EXERCISE:
Within the entries that follow, show each line where the word "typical" occurs.

MATERIAL PROVIDED:
>>>>>

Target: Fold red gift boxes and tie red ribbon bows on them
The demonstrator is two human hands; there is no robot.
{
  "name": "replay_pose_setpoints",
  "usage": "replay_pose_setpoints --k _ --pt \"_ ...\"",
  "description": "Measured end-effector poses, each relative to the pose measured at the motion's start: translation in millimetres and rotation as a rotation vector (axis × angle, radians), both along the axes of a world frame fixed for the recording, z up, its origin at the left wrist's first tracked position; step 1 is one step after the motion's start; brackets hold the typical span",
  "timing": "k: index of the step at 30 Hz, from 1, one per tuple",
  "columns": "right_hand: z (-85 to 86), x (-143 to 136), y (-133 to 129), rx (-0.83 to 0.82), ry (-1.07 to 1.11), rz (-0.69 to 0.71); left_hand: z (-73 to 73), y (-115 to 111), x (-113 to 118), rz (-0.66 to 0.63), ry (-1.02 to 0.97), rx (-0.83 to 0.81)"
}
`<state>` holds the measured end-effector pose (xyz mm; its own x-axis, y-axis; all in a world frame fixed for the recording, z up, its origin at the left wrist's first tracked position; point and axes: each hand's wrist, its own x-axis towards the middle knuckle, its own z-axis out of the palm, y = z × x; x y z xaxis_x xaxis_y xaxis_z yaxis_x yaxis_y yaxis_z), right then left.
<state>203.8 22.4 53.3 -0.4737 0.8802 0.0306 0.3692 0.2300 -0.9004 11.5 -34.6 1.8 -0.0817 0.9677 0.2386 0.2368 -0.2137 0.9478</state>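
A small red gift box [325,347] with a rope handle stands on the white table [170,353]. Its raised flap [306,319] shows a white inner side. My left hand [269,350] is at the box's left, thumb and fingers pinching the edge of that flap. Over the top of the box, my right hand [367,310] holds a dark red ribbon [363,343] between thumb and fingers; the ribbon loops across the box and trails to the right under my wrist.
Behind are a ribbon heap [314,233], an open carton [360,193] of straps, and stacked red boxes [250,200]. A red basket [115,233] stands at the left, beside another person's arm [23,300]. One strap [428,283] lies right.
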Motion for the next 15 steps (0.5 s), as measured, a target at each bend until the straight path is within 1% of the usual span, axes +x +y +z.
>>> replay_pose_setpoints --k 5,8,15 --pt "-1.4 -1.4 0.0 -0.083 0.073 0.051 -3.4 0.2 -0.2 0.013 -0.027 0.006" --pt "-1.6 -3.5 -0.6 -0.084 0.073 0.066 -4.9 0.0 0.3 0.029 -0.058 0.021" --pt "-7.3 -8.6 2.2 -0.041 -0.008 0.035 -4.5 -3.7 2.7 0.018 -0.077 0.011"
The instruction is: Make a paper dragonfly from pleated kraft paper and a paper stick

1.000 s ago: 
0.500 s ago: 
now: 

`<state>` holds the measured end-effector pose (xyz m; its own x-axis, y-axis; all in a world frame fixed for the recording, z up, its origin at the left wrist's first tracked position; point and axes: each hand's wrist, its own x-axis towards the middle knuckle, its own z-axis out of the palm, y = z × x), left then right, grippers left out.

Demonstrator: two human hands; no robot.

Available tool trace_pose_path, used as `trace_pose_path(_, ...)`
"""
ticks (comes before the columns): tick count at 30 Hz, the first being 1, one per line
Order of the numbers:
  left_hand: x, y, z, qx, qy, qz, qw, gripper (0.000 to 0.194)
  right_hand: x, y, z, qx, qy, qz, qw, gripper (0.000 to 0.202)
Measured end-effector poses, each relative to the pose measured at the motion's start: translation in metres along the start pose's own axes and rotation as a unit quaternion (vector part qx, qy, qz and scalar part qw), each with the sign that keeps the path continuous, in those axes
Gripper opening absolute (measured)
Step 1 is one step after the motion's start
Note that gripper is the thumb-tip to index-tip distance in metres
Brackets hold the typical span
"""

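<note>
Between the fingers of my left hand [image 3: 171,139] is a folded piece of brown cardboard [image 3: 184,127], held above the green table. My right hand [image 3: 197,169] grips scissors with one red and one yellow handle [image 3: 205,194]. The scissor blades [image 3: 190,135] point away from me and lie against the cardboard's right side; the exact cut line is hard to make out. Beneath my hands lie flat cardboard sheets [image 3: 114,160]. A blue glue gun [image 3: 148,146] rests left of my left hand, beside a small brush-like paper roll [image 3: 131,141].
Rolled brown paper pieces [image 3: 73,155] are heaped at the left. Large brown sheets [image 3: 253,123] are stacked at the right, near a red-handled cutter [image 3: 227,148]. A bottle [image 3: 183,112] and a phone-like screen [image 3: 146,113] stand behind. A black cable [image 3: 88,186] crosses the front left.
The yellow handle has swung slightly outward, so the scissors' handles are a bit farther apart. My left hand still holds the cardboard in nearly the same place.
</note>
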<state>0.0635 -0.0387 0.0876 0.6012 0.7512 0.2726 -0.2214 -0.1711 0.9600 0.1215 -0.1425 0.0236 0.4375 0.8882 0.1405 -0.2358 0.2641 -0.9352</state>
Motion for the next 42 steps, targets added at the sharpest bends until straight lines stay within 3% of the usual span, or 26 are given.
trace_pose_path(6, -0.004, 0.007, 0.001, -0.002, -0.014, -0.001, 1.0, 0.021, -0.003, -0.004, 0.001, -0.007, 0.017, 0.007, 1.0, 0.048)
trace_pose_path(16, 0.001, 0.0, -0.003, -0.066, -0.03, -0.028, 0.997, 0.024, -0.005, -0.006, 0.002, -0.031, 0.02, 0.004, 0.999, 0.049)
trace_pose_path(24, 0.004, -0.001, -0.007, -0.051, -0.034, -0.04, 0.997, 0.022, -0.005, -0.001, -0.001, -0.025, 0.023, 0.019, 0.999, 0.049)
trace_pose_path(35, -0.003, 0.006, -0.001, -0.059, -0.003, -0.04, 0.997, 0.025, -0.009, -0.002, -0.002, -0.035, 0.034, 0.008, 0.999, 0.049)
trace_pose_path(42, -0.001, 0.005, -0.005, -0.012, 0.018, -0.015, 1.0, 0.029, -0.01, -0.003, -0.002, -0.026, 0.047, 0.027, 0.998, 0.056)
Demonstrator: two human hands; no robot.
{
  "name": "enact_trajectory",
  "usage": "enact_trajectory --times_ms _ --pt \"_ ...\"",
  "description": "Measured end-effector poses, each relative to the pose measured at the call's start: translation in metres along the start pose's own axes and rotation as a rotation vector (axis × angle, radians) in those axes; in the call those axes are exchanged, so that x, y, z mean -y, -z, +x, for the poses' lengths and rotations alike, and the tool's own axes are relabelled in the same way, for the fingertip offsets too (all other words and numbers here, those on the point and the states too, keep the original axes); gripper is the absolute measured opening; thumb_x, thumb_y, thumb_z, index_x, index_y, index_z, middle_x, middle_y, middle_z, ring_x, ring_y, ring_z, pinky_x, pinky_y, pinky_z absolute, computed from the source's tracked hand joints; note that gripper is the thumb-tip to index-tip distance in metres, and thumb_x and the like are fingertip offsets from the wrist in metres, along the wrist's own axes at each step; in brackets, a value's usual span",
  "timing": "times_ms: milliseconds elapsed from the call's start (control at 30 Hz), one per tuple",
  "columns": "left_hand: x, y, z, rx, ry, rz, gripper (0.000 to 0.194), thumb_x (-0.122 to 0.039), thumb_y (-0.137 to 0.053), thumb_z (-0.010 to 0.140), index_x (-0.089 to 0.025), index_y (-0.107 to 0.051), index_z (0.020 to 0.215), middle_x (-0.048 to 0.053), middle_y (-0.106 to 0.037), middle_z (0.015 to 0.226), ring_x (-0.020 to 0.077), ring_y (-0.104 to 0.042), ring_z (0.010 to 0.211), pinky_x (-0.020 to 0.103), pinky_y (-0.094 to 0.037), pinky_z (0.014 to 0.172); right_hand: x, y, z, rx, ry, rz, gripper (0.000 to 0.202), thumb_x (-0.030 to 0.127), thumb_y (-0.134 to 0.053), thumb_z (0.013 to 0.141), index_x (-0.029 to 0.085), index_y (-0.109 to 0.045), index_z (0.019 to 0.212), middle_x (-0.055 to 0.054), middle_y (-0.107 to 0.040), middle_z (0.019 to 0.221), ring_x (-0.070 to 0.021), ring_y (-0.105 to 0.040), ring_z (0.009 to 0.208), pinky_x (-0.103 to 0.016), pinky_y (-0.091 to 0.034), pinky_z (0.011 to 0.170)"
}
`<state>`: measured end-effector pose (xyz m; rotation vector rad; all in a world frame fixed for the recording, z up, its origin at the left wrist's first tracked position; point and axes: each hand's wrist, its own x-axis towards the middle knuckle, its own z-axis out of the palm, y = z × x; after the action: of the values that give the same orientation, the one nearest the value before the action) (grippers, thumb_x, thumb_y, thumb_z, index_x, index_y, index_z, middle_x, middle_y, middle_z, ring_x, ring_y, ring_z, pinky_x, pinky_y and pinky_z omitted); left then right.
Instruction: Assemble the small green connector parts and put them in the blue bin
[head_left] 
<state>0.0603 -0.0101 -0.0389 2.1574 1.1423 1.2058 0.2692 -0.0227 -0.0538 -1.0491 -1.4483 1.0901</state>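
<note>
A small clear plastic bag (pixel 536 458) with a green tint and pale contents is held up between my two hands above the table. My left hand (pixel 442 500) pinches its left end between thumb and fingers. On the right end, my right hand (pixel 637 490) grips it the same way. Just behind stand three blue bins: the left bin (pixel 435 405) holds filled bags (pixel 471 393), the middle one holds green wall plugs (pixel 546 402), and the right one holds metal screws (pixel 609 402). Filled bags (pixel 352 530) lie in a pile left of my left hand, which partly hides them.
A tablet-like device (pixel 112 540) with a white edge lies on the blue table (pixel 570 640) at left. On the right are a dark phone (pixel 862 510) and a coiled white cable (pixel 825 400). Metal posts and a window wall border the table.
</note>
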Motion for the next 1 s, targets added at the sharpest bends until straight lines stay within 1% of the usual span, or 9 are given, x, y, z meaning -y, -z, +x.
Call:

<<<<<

ANSWER SPACE:
  "description": "Measured end-effector poses, each relative to the pose measured at the motion's start: translation in millimetres and rotation as a rotation vector (axis × angle, radians), both along the axes of a world frame fixed for the recording, z up, its origin at the left wrist's first tracked position; step 1 is one step after the motion's start; brackets hold the typical span",
Brackets hold the typical span

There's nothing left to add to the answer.